The plane $ x + y + 2z = 4$ intersects the paraboloid $z=x^2+y^2$ in an ellipse. Find the points on this ellipse that are nearest to and farthest from the origin.
From this, I thought that $x^2+y^2+z^2$ was the distance equation that I needed to minimize, and $x+y+2z=4$ and $z=x^2+y^2$ were the two constraints. I rearranged the second constraint equation to get $z-x^2-y^2=0$.
So I set it up as follows, ($a$ is supposed to be lambda and $b$ is supposed to be mu):
$2x = a(1) + b(-2x)$
$2y = a(1) + b(-2y)$
$2z = a(2) + b(1)$.
From this, I then got:
$2xyz = a(yz) + b(-2xyz)$
$2xyz = a(xz) + b(-2xyz)$
$2xyz = a(2xy) + b(xy)$
This gave me that $yz - 2xyz = xz-2xyz$. Therefore, $yz = xz$ and therefore $x=y$.
Plugging this into the plane equation, I got that $2x +2z$ $=$ $4$, and therefore $z$ $=$ $2-x$. This gave the values of $x=2$, $y=2$ and $z=0$ and therefore the point $(2, 2, 0)$. But this point is not right for either the minimum or maximum distance.
If anyone knows where I may have gone wrong and can provide feedback, I would greatly appreciate it!
Here, the two constraints are $g (x, y, z) = x+y+2z=4$ and $h (x, y, z) = x^2 + y^2 − z$.
Any critical point that we find during the Lagrange multiplier process will satisfy both of these constraints, so we actually don’t need to find an explicit equation for the ellipse that is their intersection.
Suppose that $(x, y, z)$ is any point that satisfies both of the constraints (and hence is on the ellipse.)
Then the distance from $(x, y, z)$ to the origin is given by $\sqrt{(x-0)^2+(y-0)^2+(z-0)^2}$.This expression (and its partial derivatives) would be cumbersome to work with, so we will find the the extrema of the square of the distance.
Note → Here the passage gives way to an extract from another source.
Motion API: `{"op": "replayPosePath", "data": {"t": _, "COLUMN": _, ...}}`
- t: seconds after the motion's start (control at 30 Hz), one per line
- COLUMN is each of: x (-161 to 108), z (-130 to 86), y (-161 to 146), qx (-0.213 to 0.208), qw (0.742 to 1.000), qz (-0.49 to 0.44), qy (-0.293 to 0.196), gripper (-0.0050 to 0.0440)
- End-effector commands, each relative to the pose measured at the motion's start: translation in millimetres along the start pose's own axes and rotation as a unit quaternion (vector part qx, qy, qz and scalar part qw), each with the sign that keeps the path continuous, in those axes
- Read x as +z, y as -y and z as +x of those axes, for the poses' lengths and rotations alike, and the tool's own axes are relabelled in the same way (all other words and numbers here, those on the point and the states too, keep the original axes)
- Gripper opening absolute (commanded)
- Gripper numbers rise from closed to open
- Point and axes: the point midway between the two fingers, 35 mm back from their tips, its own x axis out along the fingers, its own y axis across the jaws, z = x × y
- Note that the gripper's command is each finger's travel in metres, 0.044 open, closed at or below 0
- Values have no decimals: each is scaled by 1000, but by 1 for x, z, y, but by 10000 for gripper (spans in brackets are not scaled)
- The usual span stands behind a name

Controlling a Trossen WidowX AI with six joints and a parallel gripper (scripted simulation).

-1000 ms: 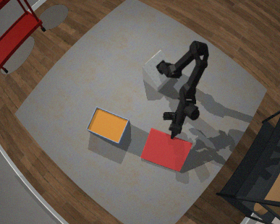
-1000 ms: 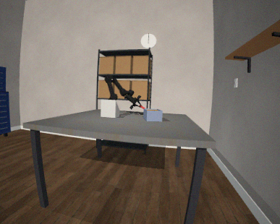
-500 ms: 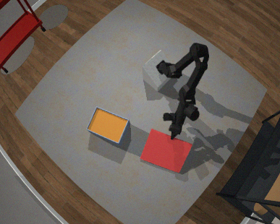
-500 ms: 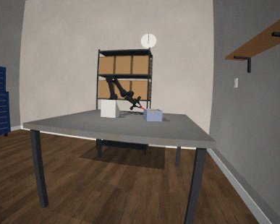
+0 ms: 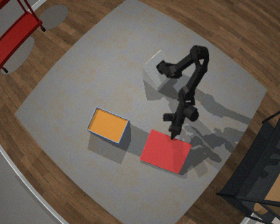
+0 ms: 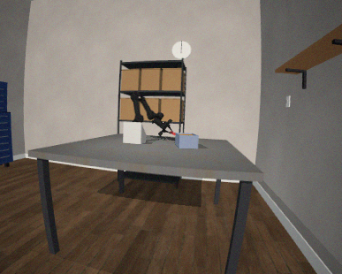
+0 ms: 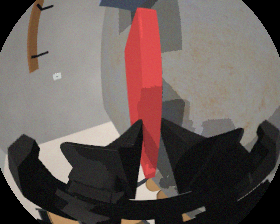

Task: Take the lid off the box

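The red lid is off the box, to its right, with a gap between them. My gripper is shut on the lid's near edge. In the wrist view the lid runs edge-on from between my fingers toward the box. I cannot tell whether the lid rests on the table or hangs just above it.
A white block stands on the table by the arm's base, also seen in the exterior view. A dark shelf rack stands off the table's right corner and a red cart at the far left.
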Motion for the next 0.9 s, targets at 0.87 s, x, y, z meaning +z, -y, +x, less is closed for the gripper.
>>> {"op": "replayPosePath", "data": {"t": 0.87, "x": 1, "z": 2, "y": 3, "qx": -4, "qw": 1000, "qz": -1, "qy": 1, "gripper": -50}}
Thus, our objective function is $$f (x, y, z) = x^2 + y^2 + z^2$$and$$∇f = \langle2x, 2y, 2z\rangle$$ $$\lambda∇g = \langleλ, λ, 2λ\rangle$$ $$\mu∇h = \langle2\mu x, 2\mu y, −\mu \rangle $$ Thus the system we need to solve for $(x, y, z)$ is $$2x=\lambda+2\mu x\tag1$$ $$2y=\lambda+2\mu y\tag2$$ $$2z=2\lambda-\mu x\tag3$$ $$x+y+2z=4\tag4$$ $$x^2+y^2-z=0\tag5$$ Subtracting $(2)$ from $(1)$ and factoring gives $$2(x-y)=2\mu(x-y)$$ so $\mu=1$ whenever $x\neq y$. Substituting $\mu=1$ into $(1)$ gives us $\lambda=0$ and substituting $\mu=1$ and $\lambda=0$ into $(3)$ gives us $2z=-1$ and thus $z=-\dfrac12$ into $(4)$ and $(5)$ gives us $$x+y-5=0$$ $$x^2+y^2+\dfrac12=0$$ However, $x^2+y^2+\dfrac12=0$ has no solution. Thus we must have $x=y$
Since we now know $x=y$, $(4)$ and $(5)$ become $$2x+2z=4$$ $$2x^2-z=0$$so $$z=2-x$$ $$z=2x^2$$ Combining these together gives us $$2x^2=2-x$$, so $2x^2+x-2=0$.
Now solve the above equation for $x$.
Then substitute to get the critical points $(x_1,y_1,z_1)$ and $x_2,y_2,z_2$.
When you substitute them into the objective functions then you get $f(x_1,y_1,z_1)=?$ and $f(x_2,y_2,z_2)=?$
Then compare both $\sqrt{f(x_1,y_1,z_1)=?}$ and $\sqrt{f(x_2,y_2,z_2)=?}$ to find minimum and maximum distance.